Il est vrai que la photographie des éclairs produit des images spectaculaires.
Le non intitié parle de prouesse dès lors qu'il considère qu'il faut être là :
- au bon endroit
- au bon moment.
Pour le professionnel, la photographie des éclairs s'apparente à la photographie des feux d'artifices car à peu de chose prêt, un orage n'est rien d'autre qu'un feu d'artifice que nous offre la nature.
Au point de vue photographique, les paramètres de la prise de vues sont pourtant les mêmes :
- Sensibilité en ISO
la plus petite possible : ceci pour éviter les photos plein jour à cause des expositions trop longues.
- Vitesse :
il faut laisser le temps à l'éclair de s'épanouir dans le ciel. C'est pourquoi je préconise des poses successives de 30 secondes. Si pendant ces 30 secondes un éclair vient illuminer le ciel dans le champ de l'objectif, l'éclair inscrira sa trace sans pour autant trop éclairer le reste du paysage
- diaphragme :
des valeurs de l'ordre de f/11 et de f/16, issues de l'expérience, donnent de bons résultats.

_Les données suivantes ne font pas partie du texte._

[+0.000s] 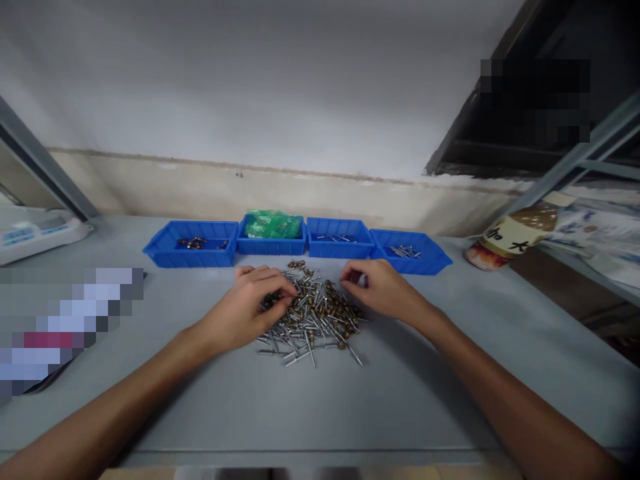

L'idéal est d'être situé en hauteur sans pour autant mettre sa vie en danger car n'oublions pas que l'éclair est attiré par le point métallique le plus haut.
( le fameux feu de la saint Helme que j'ai connu 2 fois)
L'idéal encore est de pouvoir se situer à quelques kilomètres de l'orage pour que la pluie ne vienne pas gâcher les prises de vues.
En conclusion :
de la chance certainement que oui
mais de la technique aussi
PS : rappelons que ce que nous appelons la " foudre" n'est en réalité que le second éclair. Le premier dénommé "précurseur" part de la terre en direction du ciel. Quand la précurseur a ouvert la voie, le nuage envoie sa charge électrique en direction de la terre. C'est ce second éclair que nous enregistrons avec les yeux ; le précurseur étant bien trop court.